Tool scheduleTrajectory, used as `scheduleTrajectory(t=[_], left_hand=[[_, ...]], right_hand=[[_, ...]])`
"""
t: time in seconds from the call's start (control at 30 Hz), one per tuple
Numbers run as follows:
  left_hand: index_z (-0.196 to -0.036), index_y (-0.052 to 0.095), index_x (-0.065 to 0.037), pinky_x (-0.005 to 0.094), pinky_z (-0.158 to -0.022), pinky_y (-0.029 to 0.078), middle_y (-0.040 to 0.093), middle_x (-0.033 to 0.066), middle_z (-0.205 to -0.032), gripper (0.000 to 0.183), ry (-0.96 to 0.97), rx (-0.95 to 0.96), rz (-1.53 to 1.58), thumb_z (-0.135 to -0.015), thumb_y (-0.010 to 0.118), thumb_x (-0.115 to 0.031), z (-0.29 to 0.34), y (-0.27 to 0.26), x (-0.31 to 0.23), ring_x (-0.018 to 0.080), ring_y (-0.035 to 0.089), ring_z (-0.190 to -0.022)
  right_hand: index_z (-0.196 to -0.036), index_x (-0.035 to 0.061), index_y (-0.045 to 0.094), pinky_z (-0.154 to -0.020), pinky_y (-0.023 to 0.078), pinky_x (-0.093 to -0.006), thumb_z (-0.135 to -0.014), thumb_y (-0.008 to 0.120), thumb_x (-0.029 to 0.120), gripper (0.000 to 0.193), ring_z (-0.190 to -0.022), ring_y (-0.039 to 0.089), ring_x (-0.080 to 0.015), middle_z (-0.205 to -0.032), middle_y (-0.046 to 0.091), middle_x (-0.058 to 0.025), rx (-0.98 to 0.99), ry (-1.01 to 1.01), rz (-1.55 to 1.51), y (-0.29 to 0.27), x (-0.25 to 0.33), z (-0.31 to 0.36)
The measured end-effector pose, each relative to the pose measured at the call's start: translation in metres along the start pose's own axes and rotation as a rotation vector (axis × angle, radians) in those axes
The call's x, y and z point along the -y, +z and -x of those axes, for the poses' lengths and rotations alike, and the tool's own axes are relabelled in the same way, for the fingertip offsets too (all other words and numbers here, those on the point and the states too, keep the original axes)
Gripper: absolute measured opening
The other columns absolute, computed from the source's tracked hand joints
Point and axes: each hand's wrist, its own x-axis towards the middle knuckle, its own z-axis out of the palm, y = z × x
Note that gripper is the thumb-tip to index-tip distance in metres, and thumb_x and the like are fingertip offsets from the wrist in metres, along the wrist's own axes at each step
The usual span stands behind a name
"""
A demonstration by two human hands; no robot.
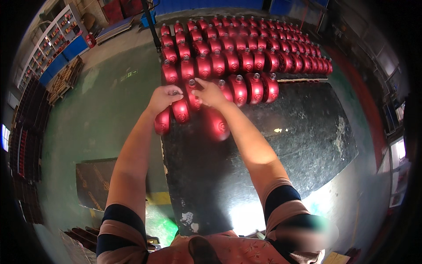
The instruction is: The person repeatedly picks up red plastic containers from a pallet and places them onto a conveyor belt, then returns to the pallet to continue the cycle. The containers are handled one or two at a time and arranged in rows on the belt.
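Note:
Rows of shiny red round metal bottles with short pale necks stand on a dark worktop (303,114). My left hand (163,97) is closed, its thumb and fingers pinched at the neck of a front-left red bottle (180,112). Just right of it, my right hand (212,93) has thumb and forefinger apart, the fingertips beside the neck of a neighbouring red bottle (193,101); that hand partly covers the bottle. Another red bottle (162,122) stands at the left edge of the worktop. Nearer to me, between my forearms, a red bottle (216,125) leans or lies and looks blurred.
Many more red bottles (246,59) fill the far part of the worktop. A black post (151,24) rises at its far left corner. On the green floor to the left are a brown board (94,182) and wooden pallets (66,79). Shelves (55,39) stand behind them.

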Motion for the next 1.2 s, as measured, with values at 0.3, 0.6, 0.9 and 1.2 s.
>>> scheduleTrajectory(t=[0.3, 0.6, 0.9, 1.2], left_hand=[[-0.088, 0.072, -0.009, 0.0266, -0.052, 0.033, 0.043, -0.0051, -0.060, 0.013, 0.130, -0.091, -0.094, -0.079, 0.075, -0.017, -0.002, 0.002, 0.008, 0.0065, 0.039, -0.056], [-0.086, 0.073, -0.010, 0.0280, -0.052, 0.035, 0.046, -0.0026, -0.058, 0.014, 0.024, -0.103, -0.074, -0.076, 0.076, -0.019, 0.010, 0.006, 0.001, 0.0079, 0.041, -0.055], [-0.087, 0.073, -0.010, 0.0294, -0.054, 0.039, 0.051, 0.0017, -0.059, 0.016, 0.029, -0.189, -0.150, -0.076, 0.076, -0.021, 0.018, 0.006, 0.006, 0.0110, 0.045, -0.054], [-0.084, 0.071, -0.003, 0.0226, -0.054, 0.036, 0.057, -0.0065, -0.066, 0.007, 0.113, -0.440, -0.016, -0.080, 0.074, -0.007, 0.070, -0.002, 0.005, 0.0032, 0.044, -0.061]], right_hand=[[-0.152, -0.0003, 0.020, -0.037, 0.031, -0.0246, -0.087, 0.070, 0.024, 0.085, -0.045, 0.042, -0.0078, -0.065, 0.055, -0.0027, 0.116, 0.127, -0.072, -0.026, 0.038, 0.036], [-0.129, 0.0063, 0.041, -0.040, 0.025, -0.0183, -0.091, 0.066, 0.021, 0.047, -0.049, 0.036, -0.0024, -0.071, 0.052, 0.0028, 0.469, 0.355, -0.126, -0.039, 0.054, -0.021], [-0.127, 0.0096, 0.052, -0.038, 0.030, -0.0250, -0.091, 0.057, 0.007, 0.037, -0.044, 0.040, -0.0086, -0.068, 0.055, -0.0031, 0.356, 0.327, 0.049, -0.020, 0.026, -0.045], [-0.120, 0.0064, 0.052, -0.033, 0.030, -0.0276, -0.087, 0.055, 0.011, 0.034, -0.044, 0.046, -0.0112, -0.067, 0.057, -0.0056, 0.104, 0.181, -0.027, -0.005, 0.008, 0.012]])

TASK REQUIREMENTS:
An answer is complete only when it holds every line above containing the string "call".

TASK RESPONSE:
t: time in seconds from the call's start (control at 30 Hz), one per tuple
The measured end-effector pose, each relative to the pose measured at the call's start: translation in metres along the start pose's own axes and rotation as a rotation vector (axis × angle, radians) in those axes
The call's x, y and z point along the -y, +z and -x of those axes, for the poses' lengths and rotations alike, and the tool's own axes are relabelled in the same way, for the fingertip offsets too (all other words and numbers here, those on the point and the states too, keep the original axes)

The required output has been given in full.